* YOUR ASSIGNMENT:
Verbatim output required. Print the data in full.

_ _ _

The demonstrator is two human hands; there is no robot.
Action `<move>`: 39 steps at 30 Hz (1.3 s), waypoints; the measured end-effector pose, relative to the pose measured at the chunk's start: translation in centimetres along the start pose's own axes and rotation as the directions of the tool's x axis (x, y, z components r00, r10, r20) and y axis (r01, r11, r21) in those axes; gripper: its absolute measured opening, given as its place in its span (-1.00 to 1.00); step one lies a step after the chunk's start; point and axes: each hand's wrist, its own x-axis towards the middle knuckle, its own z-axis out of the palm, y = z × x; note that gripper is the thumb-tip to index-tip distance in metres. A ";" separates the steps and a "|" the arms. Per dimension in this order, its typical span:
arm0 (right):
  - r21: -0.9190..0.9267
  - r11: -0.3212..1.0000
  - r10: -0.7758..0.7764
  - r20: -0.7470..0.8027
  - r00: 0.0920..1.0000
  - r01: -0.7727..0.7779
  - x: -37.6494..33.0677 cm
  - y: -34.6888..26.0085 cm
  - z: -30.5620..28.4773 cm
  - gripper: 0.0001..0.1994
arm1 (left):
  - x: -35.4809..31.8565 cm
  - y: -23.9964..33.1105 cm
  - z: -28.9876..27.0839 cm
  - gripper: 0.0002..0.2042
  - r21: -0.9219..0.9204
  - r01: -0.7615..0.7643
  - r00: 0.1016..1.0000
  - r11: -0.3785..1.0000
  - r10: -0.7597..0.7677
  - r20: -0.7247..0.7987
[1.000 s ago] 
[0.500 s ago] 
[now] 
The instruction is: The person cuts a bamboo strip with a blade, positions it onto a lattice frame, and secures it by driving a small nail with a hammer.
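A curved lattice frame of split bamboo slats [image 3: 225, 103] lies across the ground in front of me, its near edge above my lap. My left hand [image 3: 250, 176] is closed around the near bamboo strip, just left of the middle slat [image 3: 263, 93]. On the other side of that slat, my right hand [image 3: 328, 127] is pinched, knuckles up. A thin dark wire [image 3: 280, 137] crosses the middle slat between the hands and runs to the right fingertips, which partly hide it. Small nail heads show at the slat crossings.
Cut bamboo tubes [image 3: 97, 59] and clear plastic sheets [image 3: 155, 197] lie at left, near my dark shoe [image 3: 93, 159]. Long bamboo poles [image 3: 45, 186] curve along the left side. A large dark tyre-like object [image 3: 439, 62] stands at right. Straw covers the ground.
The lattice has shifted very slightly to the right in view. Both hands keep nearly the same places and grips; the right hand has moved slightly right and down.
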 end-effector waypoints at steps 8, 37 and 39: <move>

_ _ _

* REPLY TO THE EXERCISE:
The demonstrator is two human hands; there is no robot.
Action `<move>`: 39 steps at 30 Hz (1.3 s), waypoints; the measured end-effector pose, relative to the pose measured at the chunk's start: translation in centimetres along the start pose's own axes and rotation as the directions of the tool's x axis (x, y, z components r00, r10, r20) and y axis (r01, r11, r21) in those axes; gripper: its absolute measured opening, given as its place in its span (-1.00 to 1.00); step one lies a step after the chunk's start; point and axes: each hand's wrist, its own x-axis towards the middle knuckle, its own z-axis out of the palm, y = z × x; note that gripper is the thumb-tip to index-tip distance in metres. A ";" separates the steps and a "|" the arms. Per dimension in this order, its typical span:
arm0 (right):
  - r21: -0.9190..0.9267
  - r11: -0.3212..1.0000
  - r10: -0.7758..0.7764
  - r20: -0.7470..0.8027
  - r00: 0.0920..1.0000
  - r01: -0.7727..0.7779
  - x: -37.6494..33.0677 cm
  - y: -34.6888..26.0085 cm
  - z: -30.5620..28.4773 cm
  - gripper: 0.0001..0.1994
arm1 (left):
  - x: -35.4809..31.8565 cm
  - y: -23.9964..33.1105 cm
  - z: -28.9876..27.0839 cm
  - gripper: 0.0002..0.2042
  - r21: -0.9219..0.9204
  - r01: -0.7615..0.7643
  - r00: 0.1016..1.0000
  - r11: -0.3785..1.0000
  - r10: -0.7597..0.7677
  - r20: -0.7247..0.7987
[1.000 s ago] 
[0.500 s ago] 
[now] 
The instruction is: The person cuts a bamboo strip with a blade, positions it onto a lattice frame, and secures it by driving a small nail with a hammer.
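A curved lattice frame of split bamboo slats [image 3: 225, 103] lies across the ground in front of me, its near edge above my lap. My left hand [image 3: 250, 176] is closed around the near bamboo strip, just left of the middle slat [image 3: 263, 93]. On the other side of that slat, my right hand [image 3: 328, 127] is pinched, knuckles up. A thin dark wire [image 3: 280, 137] crosses the middle slat between the hands and runs to the right fingertips, which partly hide it. Small nail heads show at the slat crossings.
Cut bamboo tubes [image 3: 97, 59] and clear plastic sheets [image 3: 155, 197] lie at left, near my dark shoe [image 3: 93, 159]. Long bamboo poles [image 3: 45, 186] curve along the left side. A large dark tyre-like object [image 3: 439, 62] stands at right. Straw covers the ground.
The lattice has shifted very slightly to the right in view. Both hands keep nearly the same places and grips; the right hand has moved slightly right and down.
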 end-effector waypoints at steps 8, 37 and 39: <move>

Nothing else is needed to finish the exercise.